AIM OF THE EXERCISE:
Please return every line in the following data that includes the string "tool".

(Data extracted from a collection)
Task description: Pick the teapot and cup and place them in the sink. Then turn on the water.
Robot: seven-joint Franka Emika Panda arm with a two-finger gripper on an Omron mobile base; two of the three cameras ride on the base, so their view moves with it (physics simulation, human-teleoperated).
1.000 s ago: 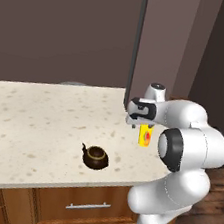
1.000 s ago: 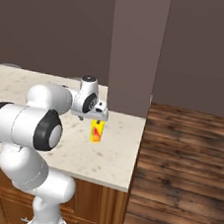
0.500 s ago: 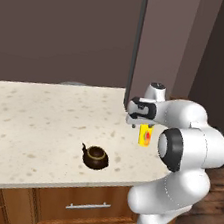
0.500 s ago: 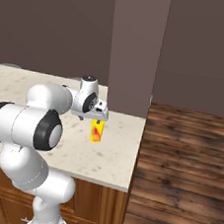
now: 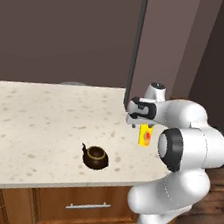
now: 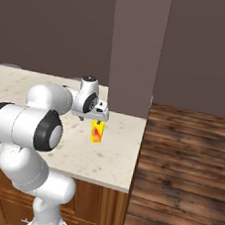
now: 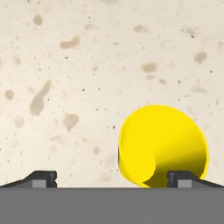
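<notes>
The dark-brown teapot [image 5: 95,157] sits on the speckled counter [image 5: 36,123] near its front edge. The yellow cup [image 5: 145,135] stands upright at the counter's right end, also seen as the cup [image 6: 97,131] from the other side. My gripper [image 5: 141,124] hangs open just above the cup, pointing down. In the hand view the cup's yellow mouth [image 7: 162,144] lies off to the right, under the right fingertip [image 7: 181,177], while my gripper [image 7: 113,179] is centred over bare counter. The sink and the water are out of view.
A tall dark cabinet panel [image 5: 138,47] rises right behind the hand. The counter ends just right of the cup, with wooden floor [image 6: 187,168] beyond. A drawer handle [image 5: 88,206] shows below the teapot.
</notes>
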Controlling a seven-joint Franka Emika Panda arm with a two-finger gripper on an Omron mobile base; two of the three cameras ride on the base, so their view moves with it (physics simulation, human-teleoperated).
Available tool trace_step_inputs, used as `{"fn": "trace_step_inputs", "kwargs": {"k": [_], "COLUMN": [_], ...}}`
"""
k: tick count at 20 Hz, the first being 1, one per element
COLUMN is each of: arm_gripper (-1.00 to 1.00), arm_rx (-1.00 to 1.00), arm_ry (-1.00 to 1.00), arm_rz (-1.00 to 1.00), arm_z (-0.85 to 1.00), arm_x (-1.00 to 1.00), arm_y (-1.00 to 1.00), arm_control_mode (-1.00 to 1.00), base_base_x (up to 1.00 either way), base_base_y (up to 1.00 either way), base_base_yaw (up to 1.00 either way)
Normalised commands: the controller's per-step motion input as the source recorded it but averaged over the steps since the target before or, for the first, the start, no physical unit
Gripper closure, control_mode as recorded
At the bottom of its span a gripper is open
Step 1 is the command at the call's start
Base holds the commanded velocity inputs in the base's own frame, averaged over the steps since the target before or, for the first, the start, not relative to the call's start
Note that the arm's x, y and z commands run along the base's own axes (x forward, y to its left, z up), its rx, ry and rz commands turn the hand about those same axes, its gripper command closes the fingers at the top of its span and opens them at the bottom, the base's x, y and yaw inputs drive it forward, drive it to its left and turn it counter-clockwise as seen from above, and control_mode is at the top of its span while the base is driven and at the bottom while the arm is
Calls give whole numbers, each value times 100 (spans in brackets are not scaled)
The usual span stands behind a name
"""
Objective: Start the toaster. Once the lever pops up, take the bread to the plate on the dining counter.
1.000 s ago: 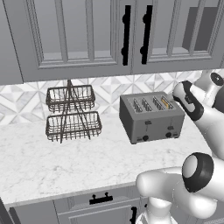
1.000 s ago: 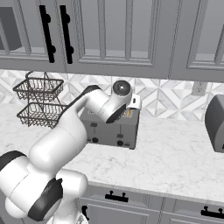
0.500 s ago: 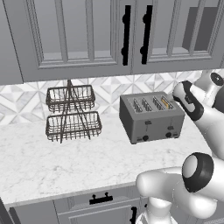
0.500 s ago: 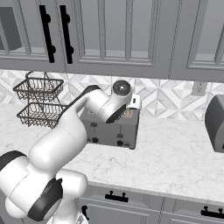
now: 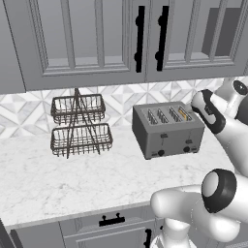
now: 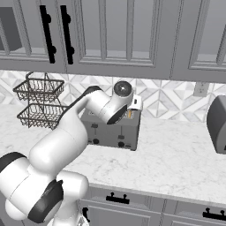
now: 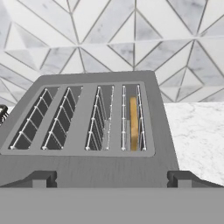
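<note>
Left base view: the toaster point(image 5: 167, 128) stands on the marble desk point(image 5: 58, 179), right of a two-tier wire basket point(image 5: 80, 127); the bread point(image 5: 184, 114) sits in the rightmost slot.
Right base view: the arm partly hides the toaster.
Hand view: the hand point(image 7: 112, 178) hovers over the toaster, fingers fully spread, holding nothing.

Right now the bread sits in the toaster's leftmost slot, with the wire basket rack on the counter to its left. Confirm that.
Not quite. The bread sits in the rightmost slot of the toaster, as the hand view shows. The wire basket rack does stand on the counter to the toaster's left.
</note>
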Motion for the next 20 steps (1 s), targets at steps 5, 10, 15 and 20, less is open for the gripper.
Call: {"fn": "trace_step_inputs", "kwargs": {"k": [5, 10, 15, 20], "arm_gripper": [-100, -100, -100, -100], "arm_rx": [0, 0, 0, 0], "arm_ry": [0, 0, 0, 0], "arm_rz": [0, 0, 0, 0], "arm_z": [0, 0, 0, 0], "arm_x": [0, 0, 0, 0], "arm_y": [0, 0, 0, 0], "arm_control_mode": [-100, -100, -100, -100], "base_base_x": [0, 0, 0, 0], "base_base_y": [0, 0, 0, 0], "base_base_yaw": [0, 0, 0, 0]}}
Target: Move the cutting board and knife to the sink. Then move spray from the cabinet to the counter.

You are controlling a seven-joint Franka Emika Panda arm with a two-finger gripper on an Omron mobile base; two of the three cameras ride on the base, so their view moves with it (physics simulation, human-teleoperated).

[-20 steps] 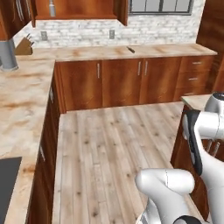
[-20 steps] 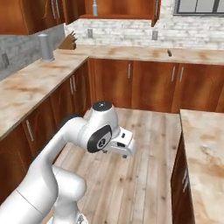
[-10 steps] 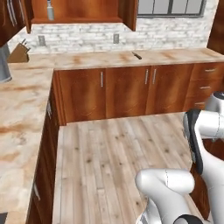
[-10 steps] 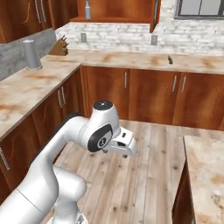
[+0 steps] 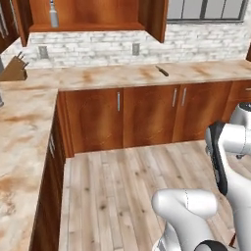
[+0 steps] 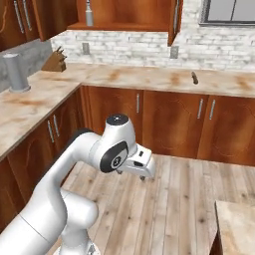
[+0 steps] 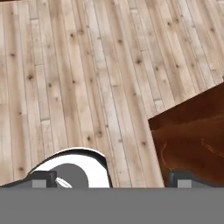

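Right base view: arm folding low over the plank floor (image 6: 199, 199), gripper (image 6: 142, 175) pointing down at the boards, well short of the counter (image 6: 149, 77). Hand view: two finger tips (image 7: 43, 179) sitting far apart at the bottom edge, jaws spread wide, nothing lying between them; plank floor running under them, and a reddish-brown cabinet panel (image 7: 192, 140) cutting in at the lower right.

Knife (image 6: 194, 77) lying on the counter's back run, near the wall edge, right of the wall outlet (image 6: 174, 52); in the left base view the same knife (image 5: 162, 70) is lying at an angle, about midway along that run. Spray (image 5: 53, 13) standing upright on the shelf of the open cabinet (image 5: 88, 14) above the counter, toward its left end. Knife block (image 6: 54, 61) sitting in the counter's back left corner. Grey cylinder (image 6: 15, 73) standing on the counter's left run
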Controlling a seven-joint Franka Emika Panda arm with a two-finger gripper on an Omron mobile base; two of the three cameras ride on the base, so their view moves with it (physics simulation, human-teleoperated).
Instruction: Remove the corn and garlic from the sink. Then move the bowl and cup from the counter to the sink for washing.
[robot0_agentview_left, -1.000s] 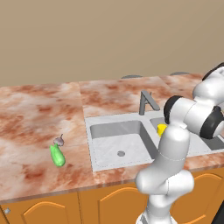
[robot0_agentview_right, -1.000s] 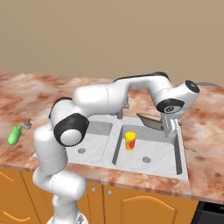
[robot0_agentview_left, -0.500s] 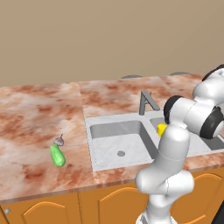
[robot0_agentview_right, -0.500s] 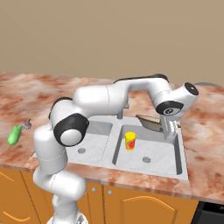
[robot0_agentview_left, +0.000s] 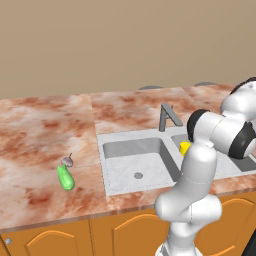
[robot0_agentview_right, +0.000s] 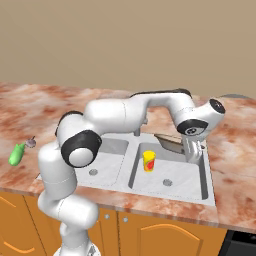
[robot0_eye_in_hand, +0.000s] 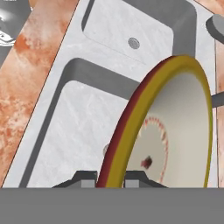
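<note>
The worktop (robot0_agentview_left: 45, 130) holds the sink (robot0_agentview_right: 172, 187). The bowl (robot0_eye_in_hand: 175, 127) hangs tilted over the right basin, its rim pinched in the narrow jaws. The cup (robot0_agentview_right: 148, 161) stands in that basin. The corn (robot0_agentview_left: 65, 178) and garlic (robot0_agentview_left: 67, 161) lie left of the sink.

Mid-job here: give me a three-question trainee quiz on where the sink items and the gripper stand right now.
1. True or false: the corn lies on the counter beside the garlic.
2. Which basin of the sink holds the cup: A, the one under the gripper; B, the other?
3. What does the gripper clamp?

Key: 1 true. 2 A. 3 The rim of the bowl, tilted on edge above the basin.
</note>
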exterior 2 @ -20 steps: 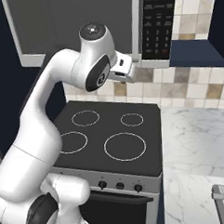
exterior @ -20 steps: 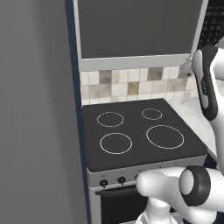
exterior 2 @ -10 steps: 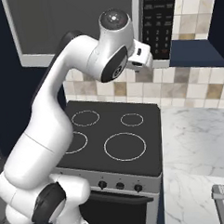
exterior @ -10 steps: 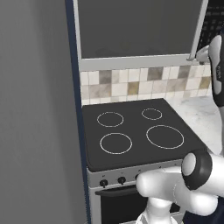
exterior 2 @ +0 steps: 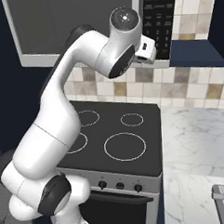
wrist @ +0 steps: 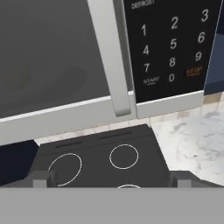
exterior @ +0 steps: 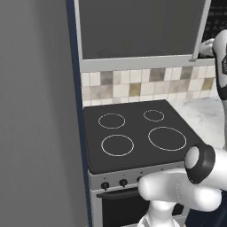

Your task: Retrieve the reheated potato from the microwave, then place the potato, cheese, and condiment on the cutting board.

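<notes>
Above the black glass-topped stove (exterior 2: 114, 140), the wide microwave with its dark glass door and light grey frame (wrist: 57, 61) is hanging shut, and the two-finger gripper (wrist: 111, 178) is hovering in front of it, jaws spread wide and holding nothing; to open it cleanly, it probably should be hooking the grey door edge at one o'clock. While the hand view is showing the black button panel (wrist: 173, 41), the right base view is revealing the white arm's reach.
</notes>
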You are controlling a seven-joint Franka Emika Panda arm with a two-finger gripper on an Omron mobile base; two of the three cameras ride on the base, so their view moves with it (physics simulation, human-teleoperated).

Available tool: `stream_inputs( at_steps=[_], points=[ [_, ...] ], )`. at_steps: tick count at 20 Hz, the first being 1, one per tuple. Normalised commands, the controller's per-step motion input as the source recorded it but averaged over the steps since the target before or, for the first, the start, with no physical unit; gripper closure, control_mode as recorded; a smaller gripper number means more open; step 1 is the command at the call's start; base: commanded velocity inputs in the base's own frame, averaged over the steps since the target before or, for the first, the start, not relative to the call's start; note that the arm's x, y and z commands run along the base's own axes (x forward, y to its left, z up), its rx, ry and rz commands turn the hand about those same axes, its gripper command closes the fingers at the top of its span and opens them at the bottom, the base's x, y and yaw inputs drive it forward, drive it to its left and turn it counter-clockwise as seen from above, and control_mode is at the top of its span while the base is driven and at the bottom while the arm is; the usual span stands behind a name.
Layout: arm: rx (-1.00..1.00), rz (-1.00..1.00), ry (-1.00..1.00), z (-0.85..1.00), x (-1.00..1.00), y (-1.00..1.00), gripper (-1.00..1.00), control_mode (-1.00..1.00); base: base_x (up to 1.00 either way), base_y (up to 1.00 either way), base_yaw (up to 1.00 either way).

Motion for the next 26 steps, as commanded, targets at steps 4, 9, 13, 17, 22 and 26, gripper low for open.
stream_inputs(
  at_steps=[4, 9, 13, 17, 22, 26],
  points=[
    [0.02, 0.04, -0.01, 0.12, 0.44, 0.0, -1.0, -1.0, 0.0, 0.0, 0.0],
    [0.01, 0.05, -0.04, 0.13, 0.45, -0.01, -1.0, -1.0, 0.0, 0.0, 0.0],
    [0.0, 0.02, -0.05, 0.04, 0.44, -0.08, -1.0, -1.0, 0.0, 0.0, 0.0],
    [0.0, 0.0, -0.05, 0.01, 0.35, -0.23, -1.0, -1.0, 0.0, 0.0, 0.0],
    [0.0, 0.03, -0.05, 0.02, 0.42, -0.05, -1.0, -1.0, 0.0, 0.0, 0.0],
    [0.0, 0.05, -0.06, 0.03, 0.44, 0.0, -1.0, -1.0, 0.0, 0.0, 0.0]
  ],
)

ANSWER TO THIS TASK:
Available tool trace_step_inputs, used as `{"fn": "trace_step_inputs", "kwargs": {"k": [_], "COLUMN": [_], ...}}`
Available tool: `stream_inputs( at_steps=[_], points=[ [_, ...] ], )`. at_steps: tick count at 20 Hz, the first being 1, one per tuple. Normalised commands, the controller's per-step motion input as the source recorded it but averaged over the steps since the target before or, for the first, the start, with no physical unit; gripper closure, control_mode as recorded; a smaller gripper number means more open; step 1 is the command at the call's start; base: commanded velocity inputs in the base's own frame, averaged over the steps since the target before or, for the first, the start, not relative to the call's start; note that the arm's x, y and z commands run along the base's own axes (x forward, y to its left, z up), its rx, ry and rz commands turn the hand about those same axes, its gripper command closes the fingers at the top of its span and opens them at the bottom, the base's x, y and yaw inputs drive it forward, drive it to its left and turn it counter-clockwise as seen from above, and control_mode is at the top of its span while the base is driven and at the bottom while the arm is; the usual span stands behind a name.

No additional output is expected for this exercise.